PostgreSQL – How to Perform Live Backup

backupindex-tuningpostgresqlpostgresql-9.3replication

Goal: Maintaining a constant live backup of a postgres cluster. In case of cluster failure, backup/Secondary will contain most up to date view of Primary cluster. This is not a hot standby circumstance. When the Primary postgres machine can be fixed/switched, etc. the new machine's Postgres cluster will be restored using the backup.

Current direction: Using postgres 9.3 streaming replication to a remote postgres server. (Currently unsure whether it will be synchronous or asynchronous, depending on consistency requirements of the system.)

Question: Is this a reasonable solution?

Given this solution, is there any way to tune the Secondary/Slave postgres cluster? For instance, since the backup server won't be responding to queries it doesn't need indices. Can I somehow disable these for the Secondary cluster?

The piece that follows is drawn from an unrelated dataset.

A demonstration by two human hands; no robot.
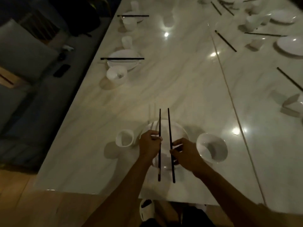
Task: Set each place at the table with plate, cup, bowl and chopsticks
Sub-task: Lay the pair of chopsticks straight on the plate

In what ways can I save in disk space and memory on my Secondary/Slave cluster given the knowledge that it's only serving as a 'dumb' backup?

Best Answer

Given this solution, is there any way to tune the Secondary/Slave postgres cluster? For instance, since the backup server won't be responding to queries it doesn't need indices. Can I somehow disable these for the Secondary cluster?

In what ways can I save in disk space and memory on my Secondary/Slave cluster given the knowledge that it's only serving as a 'dumb' backup?

If you do only logical backups (pg_dump), you'll save lots of space - but you'll have much larger data loss windows.

Currently your only other options are WAL archiving and streaming replication, and you're right that they have some big overheads.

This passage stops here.